SciTE for text editing and Servant Salamander as file manager. Unfortunately, Salamander is a commercial product, but it is exceptionally good for working with files and folders.


A couple of things that make my life easier:

Terminals - multi tab terminal services/remote desktop client.


Nmap - network scanner extraordinaire


Well I'd say but then I would say that, wouldn't I :-)


The SysInternals suite, live edition:

hexedit or another hex editor.


I can't live without PowerShell.


TreeSizeFree for figuring out what's using all your storage space.


Joeware tools and Sysinternals


RD tabs is a great RDP replacement. It allows saving connections like bookmarks, tabs, pop-outs, screen capture! Works really well!


Bart PE, with a large assortment of plug-ins. Not so much for day-to-day use but for all those times when things go wrong and normal tools won't help or when something can't be achieved while the regular OS is running.

Perl. Tools such as logparser might be OK for some jobs but Perl has no limits.

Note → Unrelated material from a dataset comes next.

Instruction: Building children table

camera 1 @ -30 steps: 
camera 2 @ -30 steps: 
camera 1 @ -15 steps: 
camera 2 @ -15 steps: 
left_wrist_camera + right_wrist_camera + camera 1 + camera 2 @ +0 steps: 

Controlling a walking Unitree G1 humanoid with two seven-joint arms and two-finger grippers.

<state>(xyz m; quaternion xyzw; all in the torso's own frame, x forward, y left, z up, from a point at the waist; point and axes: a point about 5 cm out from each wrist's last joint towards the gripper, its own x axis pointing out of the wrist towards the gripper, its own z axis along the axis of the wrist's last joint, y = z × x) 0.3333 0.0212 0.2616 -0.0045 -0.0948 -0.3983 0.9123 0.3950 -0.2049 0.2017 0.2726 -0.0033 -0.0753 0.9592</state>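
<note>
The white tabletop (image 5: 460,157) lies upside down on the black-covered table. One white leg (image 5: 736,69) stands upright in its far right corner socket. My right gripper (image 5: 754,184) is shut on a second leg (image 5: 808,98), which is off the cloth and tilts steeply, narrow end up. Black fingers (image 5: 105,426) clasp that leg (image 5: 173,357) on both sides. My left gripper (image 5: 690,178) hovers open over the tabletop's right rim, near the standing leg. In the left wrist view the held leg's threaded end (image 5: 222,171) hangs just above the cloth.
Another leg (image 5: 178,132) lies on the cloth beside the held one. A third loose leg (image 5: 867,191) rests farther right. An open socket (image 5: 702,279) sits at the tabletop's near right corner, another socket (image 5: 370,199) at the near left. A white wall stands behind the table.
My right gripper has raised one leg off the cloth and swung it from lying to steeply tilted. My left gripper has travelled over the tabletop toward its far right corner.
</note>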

Robocopy. In my opinion the best readily available copy utility for Windows. If you have a copy/move/sync operation that you can't do with Robocopy it's time to read the manual again.

  • Notepad2
  • Executor
  • BgInfo (on all servers)
  • LPD.exe
  • NirCmd
  • Blat

A new open source to alternative to ProcessExplorer is ProcessHacker.

You can install it or just run it off a thumb drive. If you install it you can take advantage of some of the special features. On such feature is a kernel mode driver that acts as a proxy to query process information. This is apparently to avoid UAC prompts in Vista. Another feature is the ability to launch ProcessHacker instead of task manager from the ctrl+alt+delete menu. Finally, you can set ProcessHacker to run at login.


I find Agent Ransack or its non-free version, File Locator Pro, to be much much more effective than the basic "Search" function of Windows (which was/is broken on XP)


Ant or NAnt to run some kind of operations with easy way to check if the tasks runs ok or not, parallelize, and so on.


Terracopy or Richcopy. Quick file transfers. Scored points at my new job by mentioning this to my boss!


Remote Desktop / Terminal Services


RDtabs from Avian Waves for managing and organising RDP connections


I'd throw 7-zip into the pool. Free/Open source and opens most compression formats. I use it often for moving files from one server to another (updates and/or images).